Task objective
All that is wanted is an exact copy of the lines below, starting at the one that contains "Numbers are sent" and running to the end.

Data excerpt
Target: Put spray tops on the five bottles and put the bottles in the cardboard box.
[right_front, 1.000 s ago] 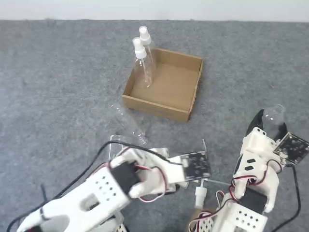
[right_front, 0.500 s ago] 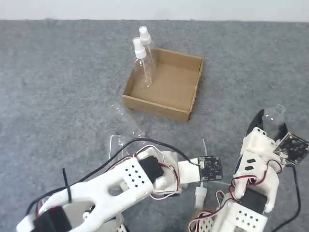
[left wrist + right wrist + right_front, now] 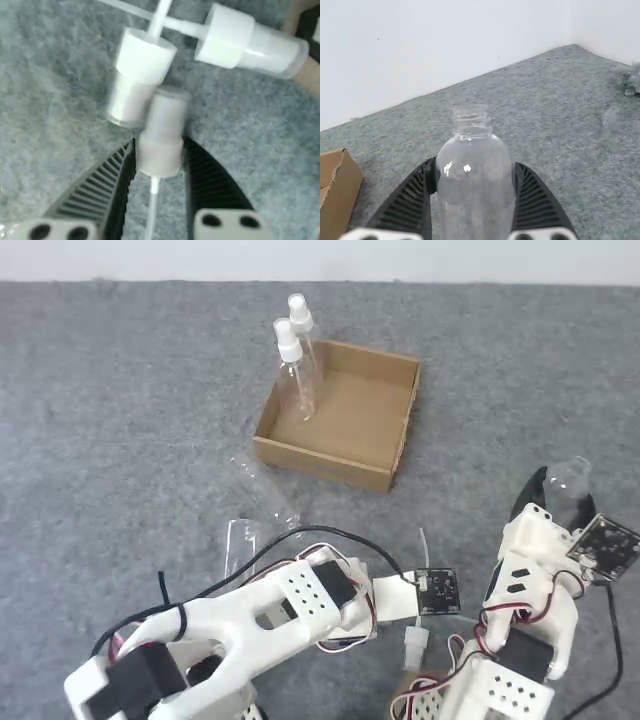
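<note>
The left hand (image 3: 158, 144) is set narrow, its two ribbed fingers (image 3: 117, 175) closed against opposite sides of a white spray top (image 3: 161, 120); the dip tube of this spray top runs back between the fingers toward the wrist; two further loose spray tops lie on the table (image 3: 120, 420) just beyond the fingertips, the nearer one (image 3: 140, 75) touching or almost touching the held top, the farther one (image 3: 250, 37) lying on its side with its tube crossing above the nearer; in the high view one spray top (image 3: 415, 640) shows on the table near the front edge, between the two arms. The right hand (image 3: 472, 172) is closed on a clear, open-necked bottle (image 3: 470, 150), one finger on each side of the body, neck upright and uncapped; in the high view the same bottle (image 3: 568, 478) stands out above the right hand (image 3: 560, 492), at the right side of the table and well apart from the cardboard box (image 3: 320, 462). The cardboard box sits open at the centre of the table toward the far edge; two capped bottles stand upright at its far-left corner, the front one (image 3: 298, 380) inside the box against the left wall, the rear one (image 3: 300, 310) directly behind it; whether these two touch cannot be determined. Two more clear bottles lie on their sides on the table between the box and the left arm, one (image 3: 262, 488) just in front of the box's near-left corner, the other (image 3: 238, 540) nearer the arm; a corner of the cardboard box (image 3: 335, 185) shows in the right wrist view.
</note>
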You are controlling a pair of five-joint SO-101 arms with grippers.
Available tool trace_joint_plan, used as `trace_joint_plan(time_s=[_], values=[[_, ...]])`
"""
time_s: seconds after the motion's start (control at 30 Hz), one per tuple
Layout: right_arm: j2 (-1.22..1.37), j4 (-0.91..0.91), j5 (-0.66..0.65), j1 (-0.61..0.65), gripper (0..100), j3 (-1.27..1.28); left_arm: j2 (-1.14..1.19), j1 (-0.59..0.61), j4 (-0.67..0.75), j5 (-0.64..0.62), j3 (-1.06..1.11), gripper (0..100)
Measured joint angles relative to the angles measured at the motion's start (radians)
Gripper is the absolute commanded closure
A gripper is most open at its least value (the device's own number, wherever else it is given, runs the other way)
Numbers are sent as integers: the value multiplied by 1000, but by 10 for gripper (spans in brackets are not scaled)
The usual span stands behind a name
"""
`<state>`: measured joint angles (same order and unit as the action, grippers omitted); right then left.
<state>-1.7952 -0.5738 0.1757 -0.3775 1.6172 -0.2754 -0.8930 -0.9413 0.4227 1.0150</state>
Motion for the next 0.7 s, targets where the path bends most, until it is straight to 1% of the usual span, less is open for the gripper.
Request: trace_joint_plan(time_s=[0.17,0.3,0.57,0.7], values=[[0,0,0,0,981,0,0,-3,0,0,0,915],[0,0,0,0,981,0,0,-3,-21,-2,-17,949],[0,0,0,0,981,0,0,-5,-181,-5,-112,960],[0,0,0,0,981,0,0,-5,-203,-37,-123,960]])
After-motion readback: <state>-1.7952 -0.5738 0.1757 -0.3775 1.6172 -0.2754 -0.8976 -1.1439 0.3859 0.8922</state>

Answer below
Numbers are sent as integers: the value multiplied by 1000, but by 10 for gripper (spans in brackets are not scaled)
The usual span stands behind a name
"""
`<state>`: measured joint angles (same order and unit as the action, grippers omitted); right then left.
<state>-1.7952 -0.5738 0.1757 -0.3775 1.6172 -0.2754 -0.8930 -0.9413 0.4227 1.0150</state>
Motion for the next 0.7 s, targets where the path bends most, until it is straight to 1% of the usual span, less is open for the gripper.
Request: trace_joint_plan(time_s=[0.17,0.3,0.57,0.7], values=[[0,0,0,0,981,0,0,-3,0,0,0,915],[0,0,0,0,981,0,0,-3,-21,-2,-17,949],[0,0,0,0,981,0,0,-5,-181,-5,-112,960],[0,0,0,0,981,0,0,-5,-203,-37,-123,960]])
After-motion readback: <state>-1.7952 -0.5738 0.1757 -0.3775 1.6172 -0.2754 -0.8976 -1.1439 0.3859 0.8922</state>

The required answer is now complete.